### WHAT TO PRODUCE
Please give nothing except the number of lines in the records below that include the word "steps".

(DATA Opens)

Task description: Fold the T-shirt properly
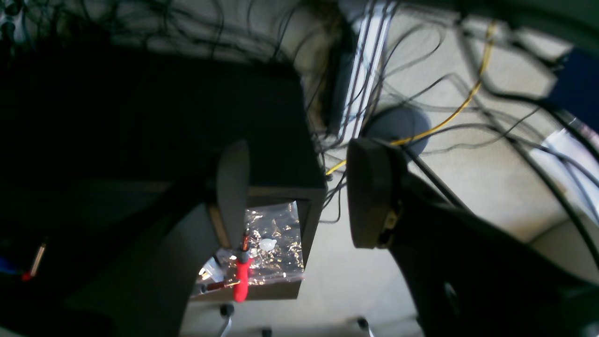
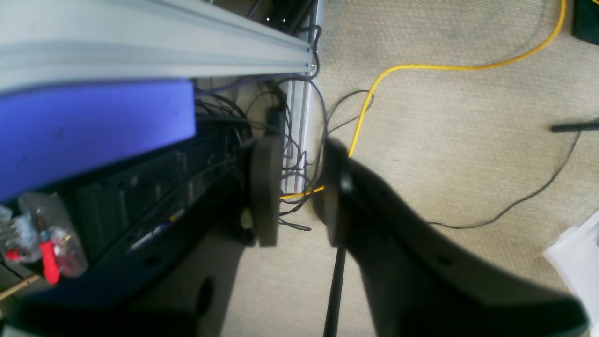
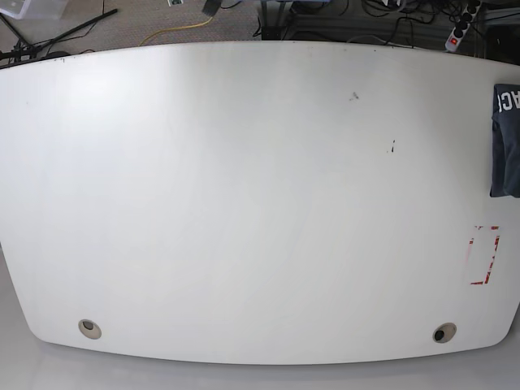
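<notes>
The T-shirt [image 3: 505,142] lies as a compact dark slate-blue bundle at the far right edge of the white table [image 3: 244,203], cut off by the frame, with white lettering [image 3: 507,99] showing at its top. Neither arm appears in the base view. In the left wrist view my left gripper [image 1: 299,196] is open over the carpeted floor, with nothing between its fingers [image 1: 369,192]. My right gripper [image 2: 299,192] is also open and holds nothing, hanging over the carpet and cables beside the table frame.
A red-marked rectangle [image 3: 484,255] sits near the table's right front, and two round holes [image 3: 90,328] [image 3: 444,332] lie by the front edge. Below are a yellow cable [image 2: 421,68], an aluminium rail [image 2: 140,47], a blue pad [image 2: 93,126] and a dark cabinet [image 1: 140,117].
</notes>
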Controlling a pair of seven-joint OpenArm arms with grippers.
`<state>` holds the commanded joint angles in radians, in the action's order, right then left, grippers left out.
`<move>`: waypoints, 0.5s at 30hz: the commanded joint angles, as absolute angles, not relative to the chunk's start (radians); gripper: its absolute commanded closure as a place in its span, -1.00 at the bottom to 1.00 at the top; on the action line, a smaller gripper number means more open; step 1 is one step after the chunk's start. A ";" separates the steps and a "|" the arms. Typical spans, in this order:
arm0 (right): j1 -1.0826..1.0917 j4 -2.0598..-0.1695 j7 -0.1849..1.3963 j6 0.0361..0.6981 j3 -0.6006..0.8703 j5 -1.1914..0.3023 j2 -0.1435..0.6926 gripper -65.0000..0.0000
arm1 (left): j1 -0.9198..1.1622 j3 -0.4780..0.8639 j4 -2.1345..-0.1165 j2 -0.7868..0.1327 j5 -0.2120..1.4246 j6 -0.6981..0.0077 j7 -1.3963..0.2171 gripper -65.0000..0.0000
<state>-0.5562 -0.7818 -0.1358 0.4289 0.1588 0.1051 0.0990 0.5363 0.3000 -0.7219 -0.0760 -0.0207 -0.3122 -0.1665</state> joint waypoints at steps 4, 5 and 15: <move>-0.476 -0.674 -0.136 0.360 0.157 0.110 0.099 0.56 | 0.403 0.298 -0.522 -0.088 -0.024 -0.312 -0.122 0.07; -0.453 -0.647 -0.136 0.349 0.157 0.110 0.099 0.56 | 0.380 0.288 -0.467 -0.093 -0.035 -0.312 -0.093 0.07; -0.277 -0.407 -0.133 0.332 0.157 0.110 0.107 0.56 | 0.248 0.165 -0.251 -0.101 -0.085 -0.173 0.002 0.06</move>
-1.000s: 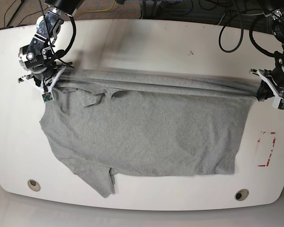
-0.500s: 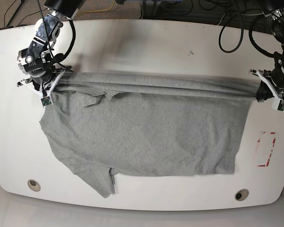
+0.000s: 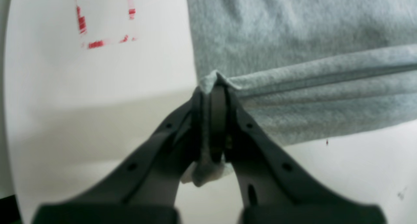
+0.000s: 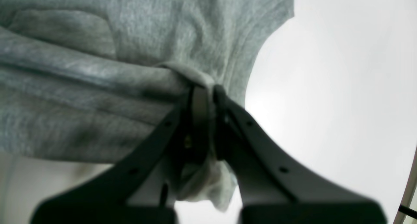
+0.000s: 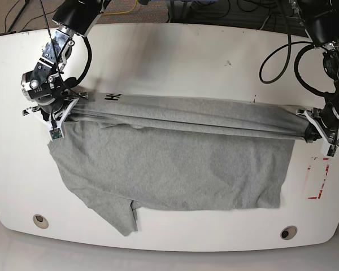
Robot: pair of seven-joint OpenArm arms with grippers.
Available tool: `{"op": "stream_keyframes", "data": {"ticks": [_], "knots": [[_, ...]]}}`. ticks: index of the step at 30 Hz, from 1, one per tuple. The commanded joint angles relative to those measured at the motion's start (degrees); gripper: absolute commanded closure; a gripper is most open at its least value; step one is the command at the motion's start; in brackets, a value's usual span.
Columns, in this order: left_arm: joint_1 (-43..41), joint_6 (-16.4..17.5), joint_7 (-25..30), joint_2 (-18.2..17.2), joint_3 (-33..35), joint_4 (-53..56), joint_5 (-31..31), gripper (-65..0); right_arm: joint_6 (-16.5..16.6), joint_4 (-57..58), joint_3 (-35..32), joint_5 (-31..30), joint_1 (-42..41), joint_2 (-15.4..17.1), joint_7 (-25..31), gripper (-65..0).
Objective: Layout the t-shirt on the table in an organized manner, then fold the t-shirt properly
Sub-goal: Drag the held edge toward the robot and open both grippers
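Both claws, left claw (image 3: 211, 119) and right claw (image 4: 203, 119), pinch the t-shirt (image 5: 175, 164) edge taut above the tabletop (image 5: 175, 51), probably to spread it flat.

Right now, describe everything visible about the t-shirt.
The t-shirt is heather-grey knit, soft and cotton-like. It lies spread across the white table, with its far edge bunched into a taut ridge stretched between both grippers. The right gripper is shut on one end of that ridge, the left gripper on the other, each with fabric pinched between closed jaws. Black letters peek out near the right gripper. One short sleeve juts toward the table's near edge. The main panel is lightly wrinkled.
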State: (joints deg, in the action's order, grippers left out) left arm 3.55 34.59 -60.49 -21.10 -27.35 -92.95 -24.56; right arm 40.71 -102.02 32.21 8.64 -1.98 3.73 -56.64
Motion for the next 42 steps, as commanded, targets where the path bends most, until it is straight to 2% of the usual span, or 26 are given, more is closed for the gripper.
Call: {"op": "stream_keyframes", "data": {"ticks": [1,13,15,17,21,26,28,33,42], "knots": [[2.0,-0.8,0.8,-1.4,-0.7,0.5,1.7,0.0,-0.7,0.3,0.4,1.5,-1.1,1.3,0.2,-0.8],[4.7,-0.8,0.8,-1.4,0.1,6.5,1.7,0.0,-0.7,4.3,0.4,1.3,-2.3,2.5,0.2,-2.2],[5.1,-0.8,0.8,-1.4,1.5,7.5,1.7,-0.8,-0.7,4.3,0.4,1.4,-2.3,2.5,0.2,-7.3],[5.6,-0.8,0.8,-1.4,2.8,8.2,1.7,-6.0,-0.7,4.2,0.4,1.5,-2.3,2.5,0.2,-15.2],[6.0,-1.0,0.8,-1.4,3.4,8.5,1.7,-20.4,-0.7,3.3,0.5,1.5,-2.2,2.5,0.2,-36.6],[7.6,-1.1,0.8,-1.4,3.7,8.3,1.7,-36.7,-0.7,-0.5,0.7,1.2,-1.8,2.2,0.0,-59.0],[8.0,-1.1,0.8,-1.4,3.7,8.0,1.4,-37.2,-0.7,-2.6,0.7,1.2,-1.7,2.1,-0.2,-64.2],[9.9,-1.0,0.7,-1.4,3.4,6.1,1.2,-36.7,-0.7,-7.4,0.6,1.2,-0.3,1.8,-2.1,-65.0],[8.9,-0.8,0.7,-1.9,3.3,-0.4,1.6,-36.7,-0.7,-10.6,0.9,1.2,2.0,-1.0,-5.3,-64.8]]}}
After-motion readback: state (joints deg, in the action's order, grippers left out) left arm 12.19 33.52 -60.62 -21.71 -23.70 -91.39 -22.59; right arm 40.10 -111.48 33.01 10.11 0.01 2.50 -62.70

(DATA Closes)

### EXPECTED ANSWER
3